What the exercise asks:
Look through the listing below and give the number of lines that hold "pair". Say nothing more.

Records provided:
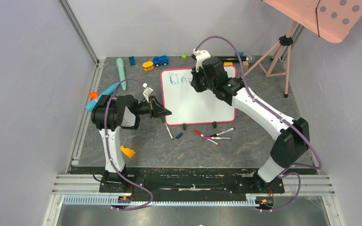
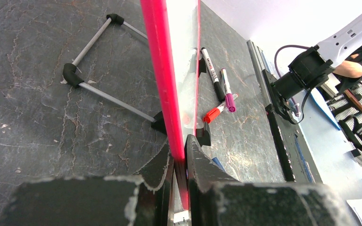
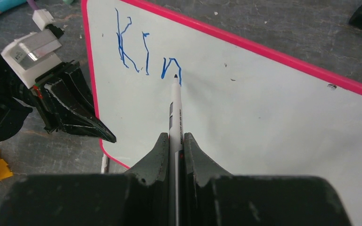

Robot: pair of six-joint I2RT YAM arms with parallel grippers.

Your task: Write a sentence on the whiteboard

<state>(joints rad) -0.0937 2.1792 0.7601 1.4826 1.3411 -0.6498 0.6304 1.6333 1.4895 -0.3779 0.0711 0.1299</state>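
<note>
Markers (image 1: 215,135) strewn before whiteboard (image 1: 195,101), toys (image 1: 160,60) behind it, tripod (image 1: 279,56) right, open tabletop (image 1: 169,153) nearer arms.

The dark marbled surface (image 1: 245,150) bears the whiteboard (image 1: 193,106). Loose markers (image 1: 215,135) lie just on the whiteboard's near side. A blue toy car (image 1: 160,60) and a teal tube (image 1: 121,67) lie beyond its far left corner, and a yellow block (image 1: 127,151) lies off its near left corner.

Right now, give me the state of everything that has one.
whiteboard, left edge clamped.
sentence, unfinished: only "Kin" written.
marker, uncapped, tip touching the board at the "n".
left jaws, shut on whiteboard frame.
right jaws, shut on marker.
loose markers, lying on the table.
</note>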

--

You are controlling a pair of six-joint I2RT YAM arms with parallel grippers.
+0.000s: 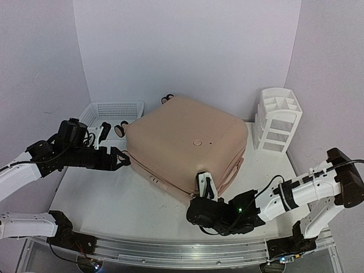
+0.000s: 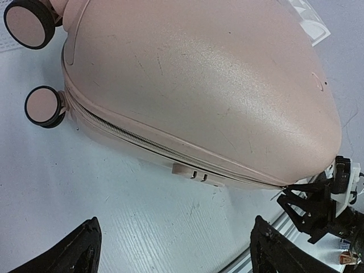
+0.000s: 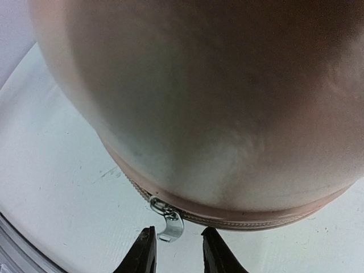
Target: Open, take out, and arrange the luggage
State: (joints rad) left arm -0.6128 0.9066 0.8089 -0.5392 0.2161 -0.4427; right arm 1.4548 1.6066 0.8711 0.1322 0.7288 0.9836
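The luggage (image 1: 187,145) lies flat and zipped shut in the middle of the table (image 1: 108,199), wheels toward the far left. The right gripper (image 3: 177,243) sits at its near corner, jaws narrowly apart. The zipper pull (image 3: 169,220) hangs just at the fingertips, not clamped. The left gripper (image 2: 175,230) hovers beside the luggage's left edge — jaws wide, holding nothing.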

Result of this task:
2